**Exercise:** Produce a verbatim copy of the data below that contains no pictures.

**Supplied information:**
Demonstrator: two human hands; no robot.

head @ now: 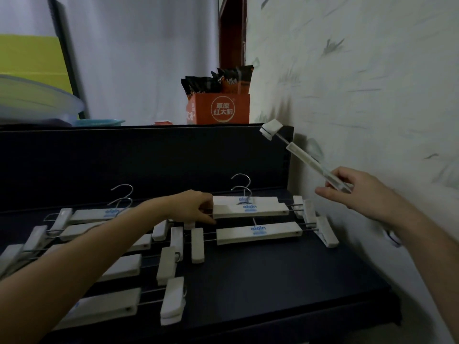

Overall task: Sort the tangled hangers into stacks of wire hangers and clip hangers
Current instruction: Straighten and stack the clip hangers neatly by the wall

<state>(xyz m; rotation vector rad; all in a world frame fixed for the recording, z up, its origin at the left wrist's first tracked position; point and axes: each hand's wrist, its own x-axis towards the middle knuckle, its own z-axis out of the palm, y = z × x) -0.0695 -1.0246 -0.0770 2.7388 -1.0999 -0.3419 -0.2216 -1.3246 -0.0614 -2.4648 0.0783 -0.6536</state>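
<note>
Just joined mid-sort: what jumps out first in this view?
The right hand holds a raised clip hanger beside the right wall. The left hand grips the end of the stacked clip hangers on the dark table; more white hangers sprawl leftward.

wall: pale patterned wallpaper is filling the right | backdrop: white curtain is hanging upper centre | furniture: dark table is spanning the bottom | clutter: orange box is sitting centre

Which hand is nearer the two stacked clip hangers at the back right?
Left. The left hand grips the stacked hangers at their left end; the right hand is raised to their right, holding another clip hanger.
</note>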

**The completed task:**
Demonstrator: two human hands; no robot.

head @ now: 

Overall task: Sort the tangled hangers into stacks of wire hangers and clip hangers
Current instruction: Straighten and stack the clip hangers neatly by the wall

<state>(xyz m; rotation vector rad; all in a world frame fixed for the recording, z up, its origin at the left wrist's first tracked position; point and axes: each hand's wrist, its own x-axis towards the middle knuckle, its own z-axis out of the palm, y = z × x) -0.0695 -1.0246 -0.0770 2.7388 -1.0999 -0.3419 -0.2216 -1.3246 -0.0614 -2.4648 0.0783 -0.6536</state>
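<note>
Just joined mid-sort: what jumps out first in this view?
The right hand holds a raised clip hanger beside the right wall. The left hand grips the end of the stacked clip hangers on the dark table; more white hangers sprawl leftward.

wall: pale patterned wallpaper is filling the right | backdrop: white curtain is hanging upper centre | furniture: dark table is spanning the bottom | clutter: orange box is sitting centre

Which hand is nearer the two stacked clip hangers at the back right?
Left. The left hand grips the stacked hangers at their left end; the right hand is raised to their right, holding another clip hanger.
</note>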

The exercise calls for nothing more than this answer.